"real" R*Tree corruption is the one explained here:
http://www.gaia-gis.it/spatialite-2.4.0-5/SpatialIndex-Update.pdf
but this doesn't seems to be your case.
So I strongly suspect this is a really subtle and
completely different problem.
The SQLite's own documentation is really clear:
http://www.sqlite.org/rtree.html
the R*Tree internally stores any coordinate as 32-bit
floating point numbers (aka single precision).
but SpatiaLite stores any coordinate as 64-bit
floating point numbers (aka double precision).
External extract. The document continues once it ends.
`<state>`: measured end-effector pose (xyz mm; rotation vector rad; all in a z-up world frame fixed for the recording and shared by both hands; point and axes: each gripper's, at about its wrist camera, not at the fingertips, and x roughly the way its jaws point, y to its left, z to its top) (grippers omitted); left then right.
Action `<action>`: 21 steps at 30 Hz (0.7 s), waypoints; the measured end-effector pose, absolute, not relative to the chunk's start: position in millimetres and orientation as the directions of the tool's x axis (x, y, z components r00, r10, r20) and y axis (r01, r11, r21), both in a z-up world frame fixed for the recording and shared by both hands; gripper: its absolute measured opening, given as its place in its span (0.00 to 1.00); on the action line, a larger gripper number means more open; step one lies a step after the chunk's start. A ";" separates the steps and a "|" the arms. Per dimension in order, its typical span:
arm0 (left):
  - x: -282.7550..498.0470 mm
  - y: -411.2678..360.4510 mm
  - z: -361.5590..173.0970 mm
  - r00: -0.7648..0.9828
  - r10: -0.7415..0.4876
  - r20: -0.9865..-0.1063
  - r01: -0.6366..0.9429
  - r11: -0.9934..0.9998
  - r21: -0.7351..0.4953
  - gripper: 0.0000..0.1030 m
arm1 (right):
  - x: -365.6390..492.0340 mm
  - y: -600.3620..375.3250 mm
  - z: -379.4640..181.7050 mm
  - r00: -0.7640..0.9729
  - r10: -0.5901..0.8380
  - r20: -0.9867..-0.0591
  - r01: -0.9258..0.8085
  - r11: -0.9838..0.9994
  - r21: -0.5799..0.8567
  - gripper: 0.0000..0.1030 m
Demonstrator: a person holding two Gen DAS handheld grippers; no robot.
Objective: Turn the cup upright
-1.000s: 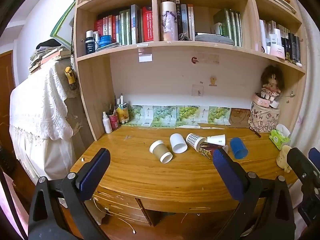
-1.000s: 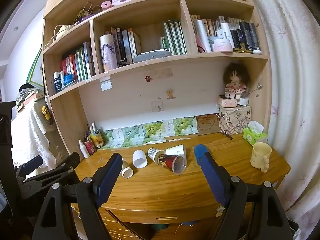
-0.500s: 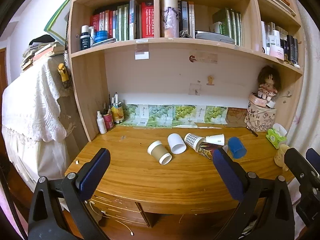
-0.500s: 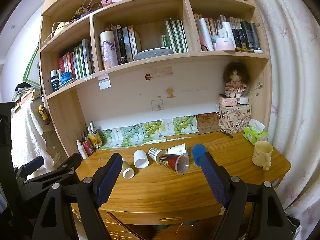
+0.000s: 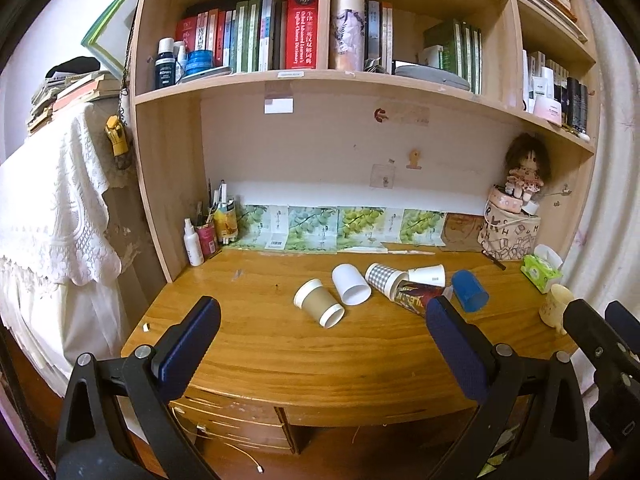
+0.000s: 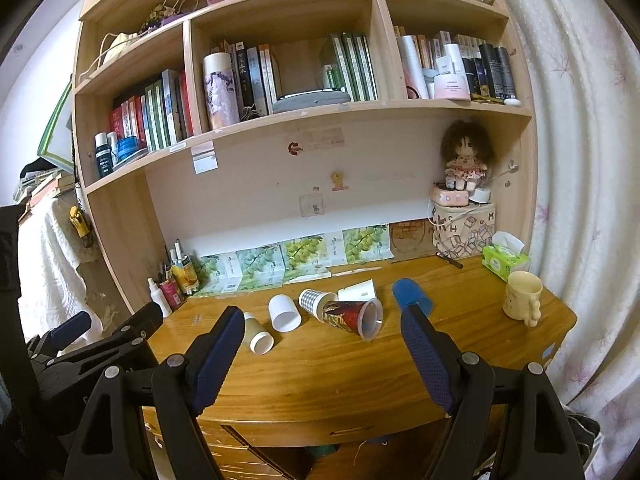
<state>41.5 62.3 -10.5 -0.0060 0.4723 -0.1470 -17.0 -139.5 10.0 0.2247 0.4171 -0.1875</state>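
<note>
Both the left tongs (image 5: 320, 314) and right tongs (image 6: 322, 330) hang spread wide and empty before the wooden surface (image 5: 280, 344). Beyond them, mid-surface, six cups lie tipped in a row: brown-sleeved paper cup (image 5: 319, 303), white paper cup (image 5: 351, 284), checked paper cup (image 5: 384, 276), red printed plastic cup (image 6: 352, 314), small white paper cup (image 5: 428, 275), blue plastic cup (image 5: 470, 291)

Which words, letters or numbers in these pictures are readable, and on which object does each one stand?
"Oxford Advanced Learner's English-Chinese Dictionary": spine of the red book, only just legible.
"H", "U", "M": separate letters on the patterned fabric box under the doll.
Too small or blurred to read: the other book spines, the dark bottle, the pink jar, the printed cup, the grape leaflets.
</note>
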 end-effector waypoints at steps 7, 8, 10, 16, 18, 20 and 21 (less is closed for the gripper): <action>46.3 76.2 -11.8 0.873 -0.135 -0.470 0.118 0.991 -0.065 0.99 | -12.0 -127.9 13.3 0.895 -0.125 -0.428 0.218 0.960 0.176 0.79; 47.6 78.2 -11.6 0.873 -0.130 -0.471 0.110 0.991 -0.070 0.99 | -10.6 -126.6 13.5 0.895 -0.121 -0.430 0.215 0.961 0.176 0.79; 50.6 80.4 -12.4 0.871 -0.115 -0.477 0.092 0.993 -0.072 0.99 | -6.5 -124.0 13.6 0.893 -0.110 -0.437 0.204 0.963 0.175 0.79; 62.8 86.6 -18.0 0.861 -0.068 -0.505 0.030 0.996 -0.084 0.99 | 7.1 -122.0 8.4 0.883 -0.066 -0.464 0.168 0.969 0.181 0.79; 68.4 87.7 -19.6 0.858 -0.050 -0.511 0.008 0.997 -0.083 0.99 | 12.7 -123.6 6.9 0.884 -0.052 -0.465 0.154 0.971 0.185 0.79; 74.7 87.7 -20.6 0.856 -0.030 -0.515 -0.012 0.997 -0.078 0.99 | 20.2 -125.2 5.2 0.882 -0.037 -0.469 0.143 0.971 0.192 0.79; 78.1 86.6 -21.6 0.856 -0.016 -0.517 -0.023 0.997 -0.070 0.99 | 25.9 -126.5 3.9 0.880 -0.026 -0.474 0.136 0.971 0.199 0.79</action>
Some rounding or trumcation occurs for sure:
happily enough, it's usually so small to be
quite unnoticeable.
A shart tale of mine: I become quite crazy to identify the
cause explaining such "odd" issue the first time a sample
"missing one feature in several millions" was submitted
to my attention few weeks ago.
And at the end of this defatiguating debugging session
I duly discovered that it simply was due to some adverse
truncation side effect.
Resolving this issue is absolutely trivial: you simply
have to *enlarge* a little bit your query BBOX by a
quite infinitesimal amount, so to recover for any
possible undesired numeric rounding/truncation.
A little "curiosity": just by hazard I had some weeks
ago an interesting conversation with one of the PostGIS
developers.
So I learnt that PostGIS as well has to face this same
identical problem: 64 bit "double" values for Geometries,
but only 32 bit "single" values for the GIST spatial index.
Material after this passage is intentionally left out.